25.BÖLÜM

25 4 0
                                    

Taehyung

Sabah alarmımın sesine uyanmamla zorla gözlerimi açtım ve alarmı kapattım.
Ekranda bir tane mesaj bildirimi vardı.
Saatin 12sinde kim yazmıştı ki?
Merakla mesaja bastım. Peraydı!!

-Teşekkür ederim Taehyung-ah. Pasta çok güzeldi. Ve artık sana kızgın falan değilim. İyi geceler💜
Sonunda kalp mi vardı?? Hemde mor bir kalp. Kalbimdeki kanat çırpıntıları beni olmadığım bir adama dönüştürüyordu. Yatakta oturur pozisyondayken kendimi geri yatağa bıraktım. Yüzümde şuan aptal bir sırıtış vardı.

Hemen yataktan kalkıp banyoya gitmeye karar verdim. Banyodaki işlerimi hallettikten sonra Joongki'nin aramasını gördüm. Onu geri aradım.
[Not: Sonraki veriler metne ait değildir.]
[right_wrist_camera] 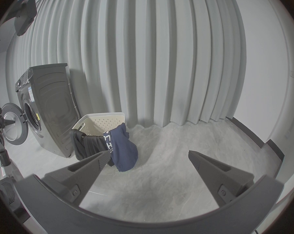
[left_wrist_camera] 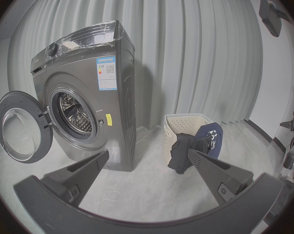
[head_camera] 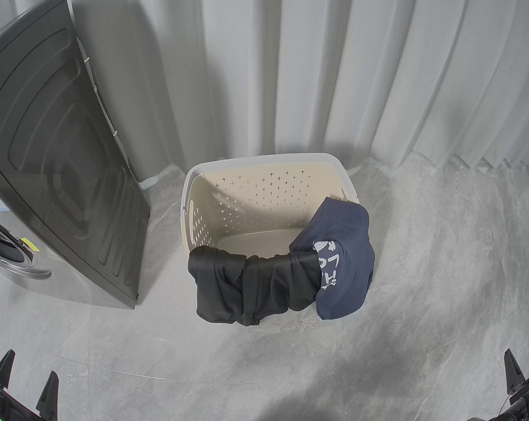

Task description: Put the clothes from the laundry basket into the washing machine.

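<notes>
Though near, curtain (head_camera: 335, 59) behind laundry basket (head_camera: 258, 197).

The left gripper (left_wrist_camera: 147, 151) has two dark grey, matt fingers (left_wrist_camera: 78, 174), each a hollowed wedge tapering to a blunt tip. A finely gridded pad (left_wrist_camera: 193, 158) covers the inner face near each tip. One round recessed screw (left_wrist_camera: 74, 190) sits at the root of each finger. Both fingers are mounted on a broad, curved dark grey bar (left_wrist_camera: 147, 216). The right gripper (right_wrist_camera: 149, 152) is of identical build and colour, with the same single screw per finger. In the head view the fingertips (head_camera: 49, 388) appear as black pointed triangles.
</notes>
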Available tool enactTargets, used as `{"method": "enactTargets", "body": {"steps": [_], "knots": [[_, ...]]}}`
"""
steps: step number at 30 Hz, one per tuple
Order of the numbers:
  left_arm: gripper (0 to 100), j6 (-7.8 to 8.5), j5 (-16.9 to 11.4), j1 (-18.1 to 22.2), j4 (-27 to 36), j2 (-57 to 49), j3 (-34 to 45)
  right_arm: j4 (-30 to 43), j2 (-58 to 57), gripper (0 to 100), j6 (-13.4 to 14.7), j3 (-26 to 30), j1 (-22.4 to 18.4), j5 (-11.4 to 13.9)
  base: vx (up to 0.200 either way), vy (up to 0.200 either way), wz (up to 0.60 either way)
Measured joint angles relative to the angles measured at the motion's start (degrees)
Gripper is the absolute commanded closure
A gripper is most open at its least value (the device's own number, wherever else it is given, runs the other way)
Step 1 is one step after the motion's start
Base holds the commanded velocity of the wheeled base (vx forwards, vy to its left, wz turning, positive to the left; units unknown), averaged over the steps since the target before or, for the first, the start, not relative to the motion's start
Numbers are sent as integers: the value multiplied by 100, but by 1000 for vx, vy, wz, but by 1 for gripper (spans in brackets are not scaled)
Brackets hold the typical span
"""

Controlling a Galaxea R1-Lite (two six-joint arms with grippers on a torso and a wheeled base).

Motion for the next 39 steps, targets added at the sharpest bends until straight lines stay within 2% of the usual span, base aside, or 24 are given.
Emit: {"method": "enactTargets", "body": {"steps": [8,14,20,23,26,35,39], "knots": [[0,9,1,2,-1,2,0,-1,0,0,22,0,-2,23,0,0,0],[0,89,-10,11,-23,2,0,-160,0,0,22,-44,-5,32,0,0,0],[0,100,-13,6,-23,0,0,-72,232,0,95,-916,82,49,0,0,0],[0,105,-16,9,-26,0,0,24,624,0,158,-1376,230,89,0,0,0],[0,107,-16,11,-26,2,0,5,1232,0,218,-1582,422,121,0,0,0],[0,110,-16,9,-26,0,0,-595,3582,0,473,-1497,890,255,0,0,0],[0,110,-16,11,-26,0,0,-1109,4703,0,579,-1453,1028,349,0,0,0]]}}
-Günaydın Taehyung. Reklam fotoğrafları yayınlanmış. Ortalık yıkılıyor şuan. Haha Bogum'un fotografları harika ama Arin'den çekeceğin var hahaha.

-Ne yayınlandı mı?

Saate baktığımda 9'a geliyordu. Yayınlanalı bir saat olmuş bile.
-Evet daha bakmadın mı?

-Daha değil birazdan bakarım.
-Tamam. Akşam bizde buluşmaya ne dersin? Hem haftasonu yılbaşı tatil planını de konuşuruz.
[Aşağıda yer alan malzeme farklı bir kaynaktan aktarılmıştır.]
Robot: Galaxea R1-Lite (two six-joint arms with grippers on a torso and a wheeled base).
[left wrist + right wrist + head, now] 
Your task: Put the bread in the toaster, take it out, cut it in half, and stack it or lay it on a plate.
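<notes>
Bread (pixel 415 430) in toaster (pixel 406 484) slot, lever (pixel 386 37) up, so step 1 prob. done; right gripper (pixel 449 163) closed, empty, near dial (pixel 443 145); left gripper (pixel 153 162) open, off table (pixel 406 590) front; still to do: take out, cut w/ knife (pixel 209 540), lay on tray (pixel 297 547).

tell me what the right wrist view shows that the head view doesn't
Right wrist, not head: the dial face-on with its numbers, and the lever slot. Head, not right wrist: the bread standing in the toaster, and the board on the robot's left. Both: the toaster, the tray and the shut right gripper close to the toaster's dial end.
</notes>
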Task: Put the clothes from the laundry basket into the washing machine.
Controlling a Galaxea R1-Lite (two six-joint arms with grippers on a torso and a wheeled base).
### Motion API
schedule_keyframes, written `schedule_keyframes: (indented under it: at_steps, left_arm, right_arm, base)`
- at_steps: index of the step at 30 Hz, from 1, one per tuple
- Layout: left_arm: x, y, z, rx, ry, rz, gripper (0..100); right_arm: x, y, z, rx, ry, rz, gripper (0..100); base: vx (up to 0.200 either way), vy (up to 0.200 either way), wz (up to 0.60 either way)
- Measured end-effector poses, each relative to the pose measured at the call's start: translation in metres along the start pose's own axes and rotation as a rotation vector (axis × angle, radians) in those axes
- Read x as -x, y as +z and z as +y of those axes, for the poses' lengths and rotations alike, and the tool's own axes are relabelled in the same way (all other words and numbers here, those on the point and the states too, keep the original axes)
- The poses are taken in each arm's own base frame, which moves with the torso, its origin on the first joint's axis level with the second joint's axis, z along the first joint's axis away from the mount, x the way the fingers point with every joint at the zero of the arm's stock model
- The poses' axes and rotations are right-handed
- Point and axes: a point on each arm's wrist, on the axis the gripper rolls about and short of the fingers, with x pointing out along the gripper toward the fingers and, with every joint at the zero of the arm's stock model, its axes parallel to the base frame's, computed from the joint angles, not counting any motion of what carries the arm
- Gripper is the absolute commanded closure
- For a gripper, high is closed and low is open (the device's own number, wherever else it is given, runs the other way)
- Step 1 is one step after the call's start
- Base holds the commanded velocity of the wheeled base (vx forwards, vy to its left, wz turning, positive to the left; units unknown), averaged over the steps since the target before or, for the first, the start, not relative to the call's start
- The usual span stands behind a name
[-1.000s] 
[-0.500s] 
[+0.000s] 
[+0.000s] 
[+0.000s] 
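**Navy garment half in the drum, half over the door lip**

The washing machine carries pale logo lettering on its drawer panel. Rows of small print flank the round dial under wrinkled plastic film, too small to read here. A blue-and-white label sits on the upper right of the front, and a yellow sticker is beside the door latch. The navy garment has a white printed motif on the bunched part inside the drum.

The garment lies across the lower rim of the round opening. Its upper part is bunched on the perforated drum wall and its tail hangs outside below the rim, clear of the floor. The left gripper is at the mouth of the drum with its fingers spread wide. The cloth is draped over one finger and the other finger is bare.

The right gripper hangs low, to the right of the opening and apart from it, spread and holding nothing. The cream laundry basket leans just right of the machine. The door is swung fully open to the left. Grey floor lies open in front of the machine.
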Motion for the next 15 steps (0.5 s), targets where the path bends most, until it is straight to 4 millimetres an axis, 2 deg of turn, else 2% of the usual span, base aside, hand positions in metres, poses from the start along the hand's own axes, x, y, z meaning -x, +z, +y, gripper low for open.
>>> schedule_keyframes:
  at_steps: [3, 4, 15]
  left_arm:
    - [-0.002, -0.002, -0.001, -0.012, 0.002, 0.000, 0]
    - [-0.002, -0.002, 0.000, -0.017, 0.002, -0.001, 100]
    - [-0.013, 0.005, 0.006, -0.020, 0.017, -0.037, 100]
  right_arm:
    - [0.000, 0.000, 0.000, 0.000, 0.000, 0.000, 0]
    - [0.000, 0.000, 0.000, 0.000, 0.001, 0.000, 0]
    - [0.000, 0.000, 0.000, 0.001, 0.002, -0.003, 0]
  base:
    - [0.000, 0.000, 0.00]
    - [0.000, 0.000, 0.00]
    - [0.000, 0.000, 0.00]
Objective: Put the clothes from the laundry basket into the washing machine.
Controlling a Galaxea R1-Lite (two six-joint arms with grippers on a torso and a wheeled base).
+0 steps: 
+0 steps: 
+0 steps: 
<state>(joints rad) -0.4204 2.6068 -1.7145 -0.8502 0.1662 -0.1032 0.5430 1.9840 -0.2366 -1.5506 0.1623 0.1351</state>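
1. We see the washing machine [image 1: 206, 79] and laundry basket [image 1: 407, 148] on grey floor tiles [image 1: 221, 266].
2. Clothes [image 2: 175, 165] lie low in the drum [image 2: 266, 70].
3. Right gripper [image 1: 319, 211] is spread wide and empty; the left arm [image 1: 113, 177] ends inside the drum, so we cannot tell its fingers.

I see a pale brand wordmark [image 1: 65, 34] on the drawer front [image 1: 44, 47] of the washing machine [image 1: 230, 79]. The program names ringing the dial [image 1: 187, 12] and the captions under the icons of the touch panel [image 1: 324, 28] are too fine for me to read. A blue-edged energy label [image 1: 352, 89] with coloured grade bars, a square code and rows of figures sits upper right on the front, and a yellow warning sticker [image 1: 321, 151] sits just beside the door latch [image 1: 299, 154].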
-Tamam bana uyar. Görüşürüz.
Üzerime siyah bir balıkçı ile siyah pantolon giydim ve salona indim.

Salona geldiğimde mutfaktan takırtılar geliyordu.
Mutfağa doğru ilerleyip kapının kenarından başımı uzattım.

-Günaydın
Elindeki su bardağını bırakıp bana döndü.
-Ahh uyandın mı Taehyung. Bende kahvaltı hazırlayacaktım.
-İşe geç kalmışsın gel seni götüreyim. Kahvaltıyı yolda bir yere uğrar yaparız.

-Bugün işe gitmiyorum

-Hımm??
-Seyeon başhekimden bir gün için daha izin almış. Zaten bugünkü randevular azdı.

Kızsam mı yoksa sevinsem mi bilememiştim. Seyeon'dan hoşlanmasam da bu yaptığı işime gelmişti.
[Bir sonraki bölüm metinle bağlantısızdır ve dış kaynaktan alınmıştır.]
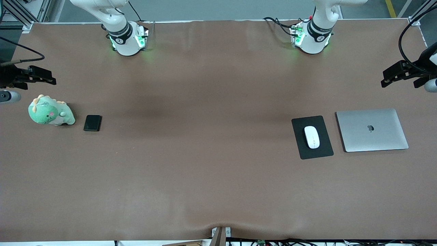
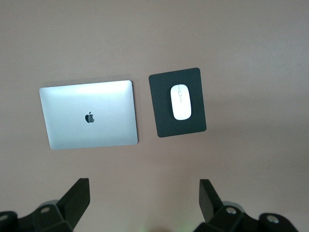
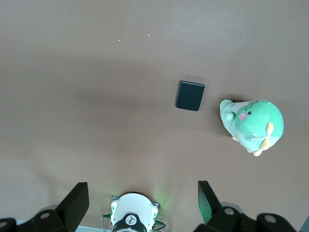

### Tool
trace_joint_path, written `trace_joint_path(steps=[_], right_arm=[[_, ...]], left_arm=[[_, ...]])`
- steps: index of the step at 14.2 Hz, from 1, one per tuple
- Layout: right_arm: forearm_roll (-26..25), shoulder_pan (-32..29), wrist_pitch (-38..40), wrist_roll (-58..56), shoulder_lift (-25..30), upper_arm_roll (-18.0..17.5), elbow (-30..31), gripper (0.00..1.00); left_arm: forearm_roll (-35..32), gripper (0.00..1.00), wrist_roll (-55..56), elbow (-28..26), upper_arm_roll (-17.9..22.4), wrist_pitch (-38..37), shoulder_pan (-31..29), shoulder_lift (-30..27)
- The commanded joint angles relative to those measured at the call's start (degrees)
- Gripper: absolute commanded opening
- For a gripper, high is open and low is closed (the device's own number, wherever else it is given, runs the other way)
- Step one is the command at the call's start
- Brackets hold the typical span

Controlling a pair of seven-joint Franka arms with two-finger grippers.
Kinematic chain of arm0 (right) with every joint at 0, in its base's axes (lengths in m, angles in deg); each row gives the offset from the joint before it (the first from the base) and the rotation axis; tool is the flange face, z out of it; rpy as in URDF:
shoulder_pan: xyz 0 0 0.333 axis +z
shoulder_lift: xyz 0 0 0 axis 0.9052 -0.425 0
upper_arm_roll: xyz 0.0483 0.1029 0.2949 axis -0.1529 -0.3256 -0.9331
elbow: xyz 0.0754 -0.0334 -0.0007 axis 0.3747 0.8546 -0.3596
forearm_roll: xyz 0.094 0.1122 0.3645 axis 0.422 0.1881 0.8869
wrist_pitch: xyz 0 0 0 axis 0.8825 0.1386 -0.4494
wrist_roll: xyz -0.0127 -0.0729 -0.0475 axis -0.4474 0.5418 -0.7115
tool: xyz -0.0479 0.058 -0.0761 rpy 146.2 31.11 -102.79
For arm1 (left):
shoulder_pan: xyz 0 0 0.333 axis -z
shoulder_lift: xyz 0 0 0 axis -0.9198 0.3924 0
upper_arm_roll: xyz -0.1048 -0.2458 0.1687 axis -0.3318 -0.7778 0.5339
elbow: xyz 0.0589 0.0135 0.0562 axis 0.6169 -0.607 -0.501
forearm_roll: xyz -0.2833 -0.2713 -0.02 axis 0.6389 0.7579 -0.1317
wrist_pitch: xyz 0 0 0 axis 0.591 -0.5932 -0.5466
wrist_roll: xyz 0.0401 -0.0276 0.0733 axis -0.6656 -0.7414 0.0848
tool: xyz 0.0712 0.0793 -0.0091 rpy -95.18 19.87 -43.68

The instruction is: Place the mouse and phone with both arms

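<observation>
The white mouse (image 1: 311,137) sits on a black mouse pad (image 1: 302,147), just beside a closed silver laptop (image 1: 372,130). The left gripper (image 2: 144,195) hangs up high with its fingers wide apart, holding nothing. The black phone (image 1: 92,123) lies on the brown table (image 1: 205,153) next to a green toy dinosaur (image 1: 49,111) — maybe not quite touching. The right gripper (image 3: 142,198) is wide open too — empty.

The right gripper (image 3: 143,205) hangs high over the brown table (image 3: 87,72), its two black fingers (image 3: 75,203) spread wide with nothing between them. Below lies the black phone (image 3: 190,95), flat on the table. Just beside it, at its four o'clock, sits a green dinosaur plush (image 3: 253,123). A white robot base (image 3: 133,217) glows green.
</observation>
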Motion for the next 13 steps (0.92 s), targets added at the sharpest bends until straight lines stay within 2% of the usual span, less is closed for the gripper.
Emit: trace_joint_path(steps=[1,3,11,13], right_arm=[[-1.2,0.5,-5.6,0.7,8.6,0.2,9.8,1.0],[-1.0,0.4,-7.8,1.2,11.0,0.2,13.1,1.0],[0.4,0.7,-7.2,4.4,10.5,0.1,12.6,1.0],[2.6,0.3,-7.1,4.5,10.4,0.2,12.6,1.0]], left_arm=[[0.4,1.0,0.7,0.6,0.0,-0.6,0.0,-0.4],[0.1,1.0,0.2,0.6,0.0,-0.6,0.0,-0.4],[0.3,1.0,0.1,0.6,-0.1,-0.6,0.1,-0.3],[0.4,1.0,0.1,0.6,-0.1,-0.6,0.2,-0.3]])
-Kahvaltı hazırlama. Bugün dışarıya çıkalım. Ne dersin? Değişiklik olur.

-Aah bilmem ki.

-Salonda bekliyorum hazırlan hadi.
Arkamı döner dönmez gülümsememi durduramadım. Salona doğru geçtim ve koltuğa oturdum. Bir yandan telefondan Yayınlanan reklama bakmaya çalışırken diğer taraftan da mutfağın kapısına bakıyordum.

Peranın çıkmasıyla tüm dikkatimi telefona vermeye çalıştım.
-Hemen hazırlanıp geliyorum.

-Hıhı acele etme.
Sesim oldukça stabil çıkıyordu. Yani duygularımı ona belli etmek istemiyordum. En azından şimdilik.

Biraz sonra merdivenlerden gelen sesle ayağa kalktım. Krem rengi balıkçıyaka siyah bir pantolon ve pembenin hakim olduğu ekose desenlk bir kabanla çok güzel görünüyordu. Pera hep böyle güzel miydi?

Bende askıdan kabanımı aldım ve ikimiz dışarıya çıktık.
Arabaya bindiğimizde telefonum çaldı.
Luna arıyordu.

-Efendim Luna.
Bir yandan da kemerimi bağlamaya çalışıyordum.

-Taehyung bey rahatsız ediyorum ama acil şirkete gelmeniz lazım. Belgelerden birinde imzanız eksik. Ve bunların bugün gönderilmesi gerekiyor.

-Hemen mi?
-Evet.
-Tamam bi uğrayıp çıkayım o zaman.
Telefonumu kapattığımda Pera dikkatle bana bakıyordu.

-Başka biriyle planın mı vardı?
-Hayır hayır şirkette ufak bir sorun var. Onu halletmem gerek.

-Ahh öyle mi daha sonra çıkarız o zaman.
Tam emniyet kemerini çözecekken ona engel oldum.
-Hayır hayır. Hemen halledip çıkacağım. Küçük bir imza işi sadece.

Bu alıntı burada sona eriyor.